After New York Harbor became too busy with commercial shipping, the 14th edition moved to Newport, Rhode Island in 1930. It stayed there until 1983 when Alan Bond’s Australia II beat Liberty to end the NYYC’s 132-year dominance, the longest in sports.

During the 1920 races, New York Harbor was so filthy with oil and coal that the yachts had to be hauled out every two days to be cleaned, Rousmaniere said.

“The only person who wanted to have it in New York was Sir Thomas Lipton,” Rousmaniere said. “All the people from his club and the New York Yacht Club wanted to have it in Newport where there was better wind, cleaner water and better sailing. But Lipton had a lot of followers and friends in New York and he made the decision. Most people would say it was the wrong decision because the wind was very poor for his boat.”
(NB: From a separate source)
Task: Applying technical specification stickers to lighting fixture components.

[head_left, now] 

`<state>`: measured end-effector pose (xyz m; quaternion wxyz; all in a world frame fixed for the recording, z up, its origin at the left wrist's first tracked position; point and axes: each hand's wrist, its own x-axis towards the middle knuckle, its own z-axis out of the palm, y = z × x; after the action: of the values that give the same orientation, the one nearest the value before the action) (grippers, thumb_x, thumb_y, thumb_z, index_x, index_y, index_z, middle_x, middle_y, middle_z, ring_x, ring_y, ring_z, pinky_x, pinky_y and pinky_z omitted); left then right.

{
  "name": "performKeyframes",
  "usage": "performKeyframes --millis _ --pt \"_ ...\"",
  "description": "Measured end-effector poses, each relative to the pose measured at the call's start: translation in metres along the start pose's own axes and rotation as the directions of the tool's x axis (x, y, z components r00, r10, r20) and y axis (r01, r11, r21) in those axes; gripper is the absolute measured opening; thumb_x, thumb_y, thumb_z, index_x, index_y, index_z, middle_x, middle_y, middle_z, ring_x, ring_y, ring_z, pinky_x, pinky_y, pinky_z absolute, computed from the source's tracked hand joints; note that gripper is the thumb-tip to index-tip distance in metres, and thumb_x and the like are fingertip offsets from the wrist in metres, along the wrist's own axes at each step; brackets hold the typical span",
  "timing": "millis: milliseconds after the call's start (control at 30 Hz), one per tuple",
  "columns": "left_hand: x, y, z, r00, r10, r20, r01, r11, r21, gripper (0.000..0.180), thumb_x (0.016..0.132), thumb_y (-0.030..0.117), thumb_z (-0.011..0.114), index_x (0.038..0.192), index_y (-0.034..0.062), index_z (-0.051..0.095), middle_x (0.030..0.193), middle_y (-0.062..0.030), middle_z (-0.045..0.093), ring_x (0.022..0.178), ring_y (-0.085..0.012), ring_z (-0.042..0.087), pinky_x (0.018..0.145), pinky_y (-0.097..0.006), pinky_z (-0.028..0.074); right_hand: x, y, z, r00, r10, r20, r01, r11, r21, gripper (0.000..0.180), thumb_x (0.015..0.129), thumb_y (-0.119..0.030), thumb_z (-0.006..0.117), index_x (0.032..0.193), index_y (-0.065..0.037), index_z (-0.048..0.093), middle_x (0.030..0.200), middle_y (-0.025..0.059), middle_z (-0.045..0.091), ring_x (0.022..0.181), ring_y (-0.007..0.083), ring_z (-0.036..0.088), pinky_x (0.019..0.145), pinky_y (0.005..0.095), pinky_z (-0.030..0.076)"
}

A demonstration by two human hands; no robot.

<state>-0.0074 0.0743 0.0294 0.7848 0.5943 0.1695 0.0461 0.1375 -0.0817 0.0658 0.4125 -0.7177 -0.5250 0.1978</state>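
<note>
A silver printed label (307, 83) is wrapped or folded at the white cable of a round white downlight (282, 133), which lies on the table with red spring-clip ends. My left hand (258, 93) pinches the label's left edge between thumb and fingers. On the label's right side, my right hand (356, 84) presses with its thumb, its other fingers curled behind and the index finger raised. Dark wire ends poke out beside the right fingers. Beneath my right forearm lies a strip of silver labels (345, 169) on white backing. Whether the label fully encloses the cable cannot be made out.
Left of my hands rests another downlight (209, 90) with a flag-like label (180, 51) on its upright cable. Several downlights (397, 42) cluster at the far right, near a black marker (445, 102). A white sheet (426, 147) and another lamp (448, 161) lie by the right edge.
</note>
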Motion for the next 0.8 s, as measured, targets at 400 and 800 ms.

Lipton didn’t fare much better in his final attempt a decade later in Newport, where Shamrock IV was beaten by Enterprise — skippered by Harold “Mike” Vanderbilt.

Lipton’s reward after the final race: a specially designed cup for “the best of all losers.”

Vanderbilt, who was a schoolboy when Lipton launched the first of his five challenges in 1899, preferred sailing over the family railroad business. A triple America’s Cup-winning skipper, he helped develop the yacht racing rules, according to the America’s Cup Hall of Fame website.

Vanderbilt summed up the feelings of the American public after the final 1930 race.

“Uppermost in our minds is a feeling of sympathy for that grand old sportsman, Sir Thomas Lipton, with whom our relations have been so pleasant,” he said.

Although this was “perhaps his last attempt to lift the America’s Cup,” Vanderbilt said, “it has been our duty to shut the door in his face. In defeat lies the test of true sportsmanship, and he has proved to be a wonderful sportsman, quite the finest it has ever been our good fortune to race against.”